* Your goal *
An exact copy of all the data is required, with pictures left out.

* Input data *
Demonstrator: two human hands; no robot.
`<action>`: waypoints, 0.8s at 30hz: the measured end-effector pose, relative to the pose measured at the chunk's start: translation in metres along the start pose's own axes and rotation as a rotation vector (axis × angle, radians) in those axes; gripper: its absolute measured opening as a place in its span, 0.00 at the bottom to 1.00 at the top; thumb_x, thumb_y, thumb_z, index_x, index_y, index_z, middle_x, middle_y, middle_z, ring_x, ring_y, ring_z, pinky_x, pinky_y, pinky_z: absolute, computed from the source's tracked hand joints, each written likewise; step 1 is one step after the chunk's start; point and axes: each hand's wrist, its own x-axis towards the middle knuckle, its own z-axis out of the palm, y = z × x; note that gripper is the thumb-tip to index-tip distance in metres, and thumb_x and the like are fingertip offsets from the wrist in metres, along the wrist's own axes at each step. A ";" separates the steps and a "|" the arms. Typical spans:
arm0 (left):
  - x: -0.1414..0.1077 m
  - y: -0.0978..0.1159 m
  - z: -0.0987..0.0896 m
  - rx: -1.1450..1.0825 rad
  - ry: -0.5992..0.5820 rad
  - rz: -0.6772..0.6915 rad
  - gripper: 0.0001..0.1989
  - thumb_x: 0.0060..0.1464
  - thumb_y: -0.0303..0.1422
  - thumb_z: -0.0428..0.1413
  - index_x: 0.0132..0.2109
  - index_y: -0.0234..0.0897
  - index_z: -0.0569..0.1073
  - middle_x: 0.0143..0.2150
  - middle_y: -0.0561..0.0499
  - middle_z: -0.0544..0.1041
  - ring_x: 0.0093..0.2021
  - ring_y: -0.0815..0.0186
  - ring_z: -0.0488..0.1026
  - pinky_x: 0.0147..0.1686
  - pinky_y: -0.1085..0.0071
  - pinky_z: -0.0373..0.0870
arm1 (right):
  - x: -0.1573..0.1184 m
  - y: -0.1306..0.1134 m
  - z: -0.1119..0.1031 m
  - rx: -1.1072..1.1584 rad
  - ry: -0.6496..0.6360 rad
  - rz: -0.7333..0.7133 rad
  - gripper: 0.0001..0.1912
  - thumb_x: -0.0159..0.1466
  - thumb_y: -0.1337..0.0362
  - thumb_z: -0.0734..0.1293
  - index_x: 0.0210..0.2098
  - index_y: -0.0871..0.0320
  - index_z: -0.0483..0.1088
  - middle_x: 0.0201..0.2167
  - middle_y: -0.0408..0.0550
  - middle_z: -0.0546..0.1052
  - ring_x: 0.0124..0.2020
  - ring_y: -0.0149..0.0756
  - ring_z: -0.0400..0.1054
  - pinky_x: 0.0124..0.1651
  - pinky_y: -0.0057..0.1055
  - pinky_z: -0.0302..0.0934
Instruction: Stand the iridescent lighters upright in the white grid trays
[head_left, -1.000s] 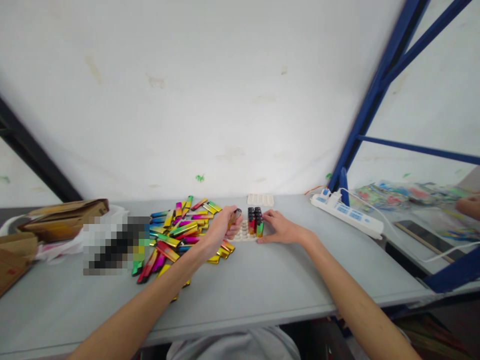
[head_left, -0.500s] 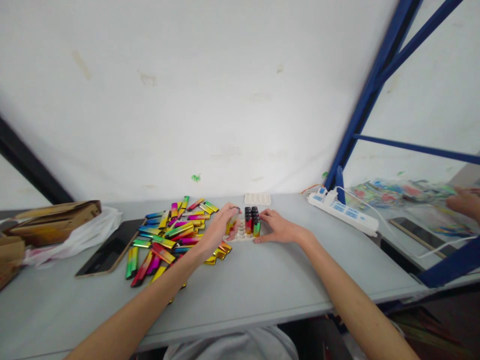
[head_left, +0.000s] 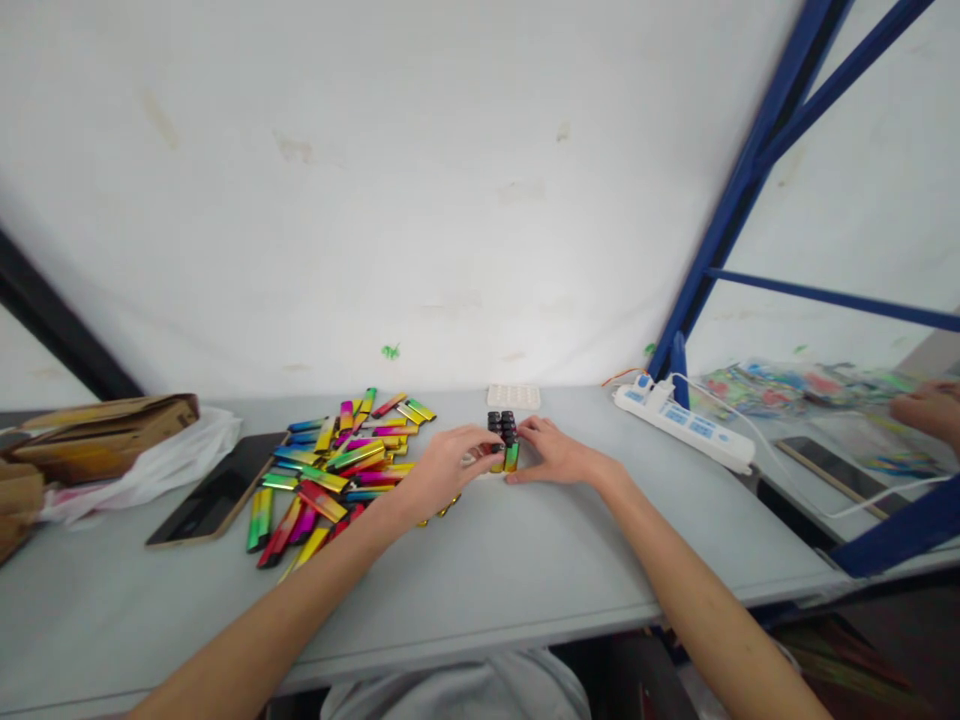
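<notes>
My left hand (head_left: 455, 460) is closed, its fingertips pinching a shiny lighter (head_left: 496, 462) at the front left of a small upright group. The black-topped lighters (head_left: 512, 455) in that group stand in rows in a white slotted tray (head_left: 491, 475), mostly hidden by my left hand. To the right, my right hand (head_left: 553, 455) rests on the table with thumb and fingers apart, fingertips against the side of the group. Left of my left hand lies a loose pile of metallic lighters (head_left: 352, 455) in green, red, purple, blue and gold.
Behind the group lies a second white tray (head_left: 514, 396). At the left are a dark phone (head_left: 217, 490), a white plastic bag (head_left: 150, 470) and brown cardboard (head_left: 112, 440). A power strip (head_left: 686, 425) lies right, beside a blue frame (head_left: 720, 230). Another person's hand (head_left: 928, 408) shows at far right.
My left hand has moved right with its lighter, from over the tray's left side to against the standing group, and now covers more of the tray. My right hand stays in place.
</notes>
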 end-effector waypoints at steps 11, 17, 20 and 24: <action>-0.004 -0.003 0.008 0.075 -0.023 0.031 0.12 0.65 0.37 0.55 0.49 0.39 0.79 0.45 0.46 0.83 0.42 0.62 0.80 0.46 0.69 0.73 | 0.000 0.002 0.002 0.010 -0.003 0.003 0.33 0.58 0.48 0.76 0.56 0.60 0.70 0.51 0.56 0.72 0.52 0.50 0.64 0.57 0.46 0.61; -0.001 -0.003 0.005 0.039 -0.101 -0.120 0.12 0.64 0.36 0.54 0.50 0.38 0.77 0.39 0.49 0.83 0.36 0.64 0.79 0.39 0.72 0.72 | -0.001 0.001 0.000 0.010 -0.010 0.004 0.32 0.59 0.48 0.76 0.56 0.58 0.70 0.51 0.55 0.72 0.53 0.50 0.64 0.58 0.46 0.60; 0.000 -0.005 0.006 0.048 -0.113 -0.124 0.14 0.65 0.37 0.53 0.55 0.42 0.73 0.38 0.50 0.83 0.35 0.64 0.79 0.38 0.72 0.71 | -0.001 0.002 0.001 0.016 -0.018 0.017 0.33 0.59 0.47 0.75 0.56 0.58 0.70 0.51 0.56 0.72 0.53 0.50 0.64 0.58 0.46 0.61; -0.002 -0.005 0.011 0.186 -0.152 -0.110 0.16 0.67 0.38 0.50 0.59 0.45 0.68 0.37 0.49 0.82 0.36 0.61 0.79 0.36 0.71 0.70 | -0.001 0.004 0.003 0.022 -0.009 0.013 0.33 0.58 0.46 0.76 0.55 0.58 0.71 0.51 0.56 0.72 0.53 0.51 0.64 0.58 0.47 0.61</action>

* Exercise solution *
Demonstrator: two human hands; no robot.
`<action>`: waypoints, 0.8s at 30hz: the measured end-effector pose, relative to the pose measured at the chunk's start: translation in metres along the start pose's own axes and rotation as a rotation vector (axis × angle, radians) in those axes; gripper: its absolute measured opening as a place in its span, 0.00 at the bottom to 1.00 at the top; thumb_x, thumb_y, thumb_z, index_x, index_y, index_z, middle_x, middle_y, middle_z, ring_x, ring_y, ring_z, pinky_x, pinky_y, pinky_z: absolute, computed from the source's tracked hand joints, each written likewise; step 1 is one step after the chunk's start; point and axes: each hand's wrist, its own x-axis towards the middle knuckle, its own z-axis out of the palm, y = z × x; note that gripper is the thumb-tip to index-tip distance in metres, and thumb_x and the like are fingertip offsets from the wrist in metres, along the wrist's own axes at each step. A ";" separates the steps and a "|" the arms. Typical spans:
arm0 (left):
  - x: -0.1414..0.1077 m
  - y: -0.0978..0.1159 m
  - z: -0.0987..0.0896 m
  - rx: -1.1450..1.0825 rad
  - ry: -0.5992..0.5820 rad
  - rz: -0.6772..0.6915 rad
  - gripper: 0.0001..0.1989
  - thumb_x: 0.0060..0.1464
  - thumb_y: -0.0303..0.1422
  - thumb_z: -0.0428..0.1413
  - index_x: 0.0132..0.2109
  - index_y: -0.0234..0.0897
  - index_z: -0.0569..0.1073
  - middle_x: 0.0143..0.2150
  - middle_y: -0.0561..0.0499
  - middle_z: -0.0544..0.1041
  - ring_x: 0.0093..0.2021
  - ring_y: -0.0815..0.0186
  - ring_z: -0.0488..0.1026
  - pinky_x: 0.0147..0.1686
  - pinky_y: -0.1085..0.0071
  - pinky_z: -0.0373..0.0870
arm1 (right):
  - x: -0.1573..0.1184 m
  - y: -0.1306..0.1134 m
  - z: -0.1119..0.1031 m
  - rx: -1.1072..1.1584 rad
  - ry: -0.6496..0.6360 rad
  - rz: -0.7333..0.7133 rad
  - gripper: 0.0001..0.1912
  - thumb_x: -0.0159..0.1466
  - thumb_y: -0.1337..0.0362
  - thumb_z: -0.0734..0.1293
  - index_x: 0.0210..0.2098
  - index_y: -0.0871..0.0320
  - index_z: -0.0483..0.1088
  - middle_x: 0.0201..0.2167
  - middle_y: -0.0408..0.0550
  - middle_z: -0.0546..0.1052
  - ring_x: 0.0124..0.2020
  - ring_y: -0.0149..0.0756
  - ring_z: -0.0400..0.1054
  - pinky_x: 0.0124..0.1651
  - pinky_y: -0.0057..0.1055
  - pinky_z: -0.0302..0.0934
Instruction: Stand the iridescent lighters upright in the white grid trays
[head_left, -1.000s] 
[head_left, -0.500s] 
[head_left, +0.000s] 
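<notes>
My left hand (head_left: 455, 460) is closed, its fingertips pinching a shiny lighter (head_left: 496, 462) at the front left of a small upright group. The black-topped lighters (head_left: 512, 455) in that group stand in rows in a white slotted tray (head_left: 491, 475), mostly hidden by my left hand. To the right, my right hand (head_left: 553, 455) rests on the table with thumb and fingers apart, fingertips against the side of the group. Left of my left hand lies a loose pile of metallic lighters (head_left: 352, 455) in green, red, purple, blue and gold.
Behind the group lies a second white tray (head_left: 514, 396). At the left are a dark phone (head_left: 217, 490), a white plastic bag (head_left: 150, 470) and brown cardboard (head_left: 112, 440). A power strip (head_left: 686, 425) lies right, beside a blue frame (head_left: 720, 230). Another person's hand (head_left: 928, 408) shows at far right.
My left hand has moved right with its lighter, from over the tray's left side to against the standing group, and now covers more of the tray. My right hand stays in place.
</notes>
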 end-effector waypoints at steps 11, 17, 20 and 24: <action>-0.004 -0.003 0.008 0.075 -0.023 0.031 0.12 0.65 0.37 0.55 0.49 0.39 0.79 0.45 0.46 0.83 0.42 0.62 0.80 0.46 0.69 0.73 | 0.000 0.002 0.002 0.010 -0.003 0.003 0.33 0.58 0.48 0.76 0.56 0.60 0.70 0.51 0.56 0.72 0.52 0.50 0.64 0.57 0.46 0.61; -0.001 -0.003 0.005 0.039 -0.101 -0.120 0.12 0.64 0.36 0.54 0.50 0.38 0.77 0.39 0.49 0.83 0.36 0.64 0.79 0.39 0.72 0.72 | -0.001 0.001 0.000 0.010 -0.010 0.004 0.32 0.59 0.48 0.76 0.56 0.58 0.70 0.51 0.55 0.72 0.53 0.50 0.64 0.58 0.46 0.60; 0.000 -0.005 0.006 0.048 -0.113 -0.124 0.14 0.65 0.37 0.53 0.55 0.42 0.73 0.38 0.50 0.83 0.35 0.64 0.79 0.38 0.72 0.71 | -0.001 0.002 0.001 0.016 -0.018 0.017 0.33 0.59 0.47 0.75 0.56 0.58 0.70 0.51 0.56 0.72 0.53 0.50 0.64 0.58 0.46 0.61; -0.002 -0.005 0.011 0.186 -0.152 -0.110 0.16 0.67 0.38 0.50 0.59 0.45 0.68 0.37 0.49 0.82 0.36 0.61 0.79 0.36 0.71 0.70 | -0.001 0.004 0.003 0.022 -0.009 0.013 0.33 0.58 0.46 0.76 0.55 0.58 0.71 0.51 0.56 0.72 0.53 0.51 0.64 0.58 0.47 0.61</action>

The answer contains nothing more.